§ **What you need to do**: Go line by line through the data and copy those with the word "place".

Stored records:
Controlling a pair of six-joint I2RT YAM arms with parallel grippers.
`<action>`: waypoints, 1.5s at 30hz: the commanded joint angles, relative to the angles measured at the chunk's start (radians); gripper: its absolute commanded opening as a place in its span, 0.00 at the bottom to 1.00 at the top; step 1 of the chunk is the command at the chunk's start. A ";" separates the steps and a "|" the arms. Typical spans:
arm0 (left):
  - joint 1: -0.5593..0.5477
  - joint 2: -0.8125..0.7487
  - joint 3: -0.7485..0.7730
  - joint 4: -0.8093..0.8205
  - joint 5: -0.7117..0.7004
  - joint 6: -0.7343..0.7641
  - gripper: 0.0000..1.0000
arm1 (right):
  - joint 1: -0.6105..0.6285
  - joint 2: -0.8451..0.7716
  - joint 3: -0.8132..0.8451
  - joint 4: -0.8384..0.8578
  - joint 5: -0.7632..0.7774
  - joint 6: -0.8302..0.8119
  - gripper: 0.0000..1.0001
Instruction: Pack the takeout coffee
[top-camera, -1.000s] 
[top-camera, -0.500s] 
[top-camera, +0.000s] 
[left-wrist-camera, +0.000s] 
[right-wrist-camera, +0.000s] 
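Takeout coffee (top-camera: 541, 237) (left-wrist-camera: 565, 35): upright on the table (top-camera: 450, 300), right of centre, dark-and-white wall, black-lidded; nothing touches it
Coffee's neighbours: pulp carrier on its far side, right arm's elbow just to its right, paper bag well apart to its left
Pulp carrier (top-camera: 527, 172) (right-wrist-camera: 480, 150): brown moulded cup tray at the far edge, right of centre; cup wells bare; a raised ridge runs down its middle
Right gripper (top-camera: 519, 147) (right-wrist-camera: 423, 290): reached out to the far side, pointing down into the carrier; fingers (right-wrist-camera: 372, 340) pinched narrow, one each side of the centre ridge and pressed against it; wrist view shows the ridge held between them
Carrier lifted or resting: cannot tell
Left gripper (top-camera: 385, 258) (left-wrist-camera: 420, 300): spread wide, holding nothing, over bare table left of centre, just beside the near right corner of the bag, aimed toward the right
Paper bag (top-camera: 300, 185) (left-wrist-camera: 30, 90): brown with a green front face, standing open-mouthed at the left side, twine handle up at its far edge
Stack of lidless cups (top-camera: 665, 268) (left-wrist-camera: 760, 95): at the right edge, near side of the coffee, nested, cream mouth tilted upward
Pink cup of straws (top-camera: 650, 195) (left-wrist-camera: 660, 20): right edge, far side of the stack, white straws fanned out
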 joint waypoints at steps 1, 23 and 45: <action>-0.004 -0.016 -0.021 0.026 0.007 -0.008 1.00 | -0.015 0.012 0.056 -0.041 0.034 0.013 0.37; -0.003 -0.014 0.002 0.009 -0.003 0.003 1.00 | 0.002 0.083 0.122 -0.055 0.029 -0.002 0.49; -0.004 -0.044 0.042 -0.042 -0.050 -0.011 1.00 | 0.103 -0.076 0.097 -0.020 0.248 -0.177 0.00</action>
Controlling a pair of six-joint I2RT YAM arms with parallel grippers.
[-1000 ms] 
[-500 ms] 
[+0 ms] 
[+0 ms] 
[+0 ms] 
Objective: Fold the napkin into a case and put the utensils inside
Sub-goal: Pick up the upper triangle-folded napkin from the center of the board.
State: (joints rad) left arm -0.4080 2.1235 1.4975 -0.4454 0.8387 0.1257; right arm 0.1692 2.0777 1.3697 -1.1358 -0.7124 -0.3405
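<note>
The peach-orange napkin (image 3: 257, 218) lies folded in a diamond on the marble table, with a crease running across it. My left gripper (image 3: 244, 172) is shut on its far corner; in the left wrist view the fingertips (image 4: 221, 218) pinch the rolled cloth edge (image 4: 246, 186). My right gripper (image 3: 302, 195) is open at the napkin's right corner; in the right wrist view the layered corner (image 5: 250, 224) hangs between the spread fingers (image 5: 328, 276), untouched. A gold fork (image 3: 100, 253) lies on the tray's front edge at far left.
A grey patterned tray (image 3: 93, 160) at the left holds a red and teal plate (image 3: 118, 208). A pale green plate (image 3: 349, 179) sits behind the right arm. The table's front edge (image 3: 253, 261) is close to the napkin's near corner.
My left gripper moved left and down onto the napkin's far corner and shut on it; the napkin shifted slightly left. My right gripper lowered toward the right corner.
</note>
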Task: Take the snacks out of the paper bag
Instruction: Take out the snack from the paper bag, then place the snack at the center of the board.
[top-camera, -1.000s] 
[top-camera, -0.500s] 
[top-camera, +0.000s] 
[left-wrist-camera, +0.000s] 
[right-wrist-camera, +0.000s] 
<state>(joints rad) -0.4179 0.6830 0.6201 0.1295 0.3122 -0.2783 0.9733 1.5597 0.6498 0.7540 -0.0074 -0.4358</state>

§ **Written reply**:
`<action>`: waypoints, 1.5s at 30hz: the commanded joint angles, relative to the angles measured at the chunk's start (radians); gripper: its absolute commanded opening as a place in its span, 0.00 at the bottom to 1.00 at the top; step 1 of the chunk is the command at the chunk's start. A ";" separates the steps and a "|" the arms. Typical spans:
Instruction: Take out the snack from the paper bag, then place the snack at the center of the board.

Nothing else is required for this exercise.